Bond began his cricket career playing for Walkden, where he was raised, in the Bolton Cricket League. He was a right-handed middle order batsman and joined Lancashire in 1955, being assured of a regular place in a strong batting line-up in only a few seasons, among them 1962, when he scored 2,125 runs at an average of more than 36. But by the mid-1960s, he was second eleven captain and an irregular first-class cricketer.
Success with the second team, though, led to an unexpected call-up to be first team captain from 1968 and over the next five seasons, Bond led a previously under-achieving side to a run of success in one-day cricket competitions that has not been equalled. Intensively competitive, Bond led by example in the field and often made useful runs, normally batting at No 6 or lower. A mostly young team included future England cricketers such as Barry Wood, David Lloyd, Frank Hayes, Peter Lever and Ken Shuttleworth, and Lancashire recruited proven matchwinners in Clive Lloyd and Farokh Engineer as the overseas stars.

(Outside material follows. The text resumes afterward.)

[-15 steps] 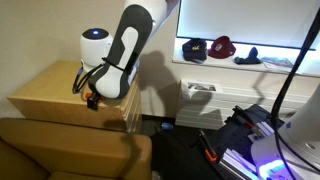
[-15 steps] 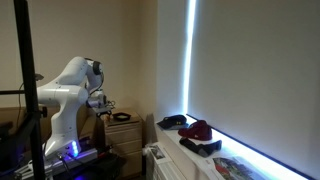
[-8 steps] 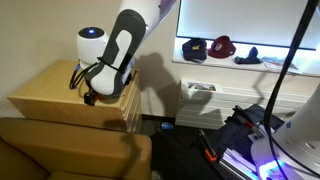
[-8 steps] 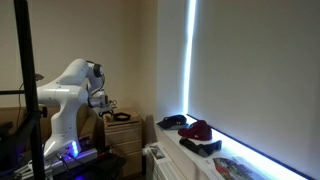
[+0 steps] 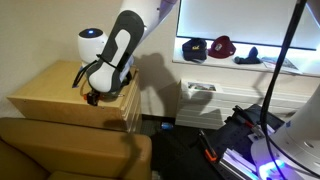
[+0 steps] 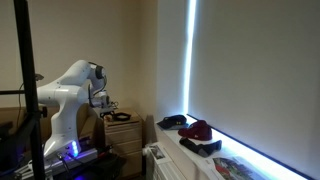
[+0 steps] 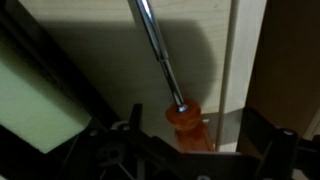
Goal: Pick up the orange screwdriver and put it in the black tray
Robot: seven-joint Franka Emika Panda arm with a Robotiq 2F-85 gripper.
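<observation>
In the wrist view the orange screwdriver (image 7: 185, 122) lies on the wooden desk (image 7: 100, 40), its handle between the fingers of the hand (image 7: 190, 155) and its metal shaft pointing away. The fingers stand apart on either side of the handle, gripping nothing. The black tray (image 7: 60, 75) is just beside it at the left. In an exterior view the hand (image 5: 92, 97) hangs low over the desk (image 5: 40, 95).

In the wrist view the orange screwdriver (image 7: 186, 124) loses its shaft tip past the top edge and its handle's lower end behind the dark, blurred gripper (image 7: 180, 158) at the bottom, so whether the jaws clamp it is unclear, and in both exterior views it is too small to pick out.
</observation>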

But Bond's great ability was to get match-winning performances out of average county players in one-day games, and he was also a pioneer in using spin bowlers as an integral part of a one-day attack. Under him, Lancashire won the Sunday cricket league in its first two seasons, 1969 and 1970, and took the premier one-day trophy, then called the Gillette Cup, for three seasons in a row from 1970 to 1972, a feat that has not been equalled. The county challenged for the County Championship more strongly during Bond's captaincy than for many years, but he did not achieve the same success in the first-class game.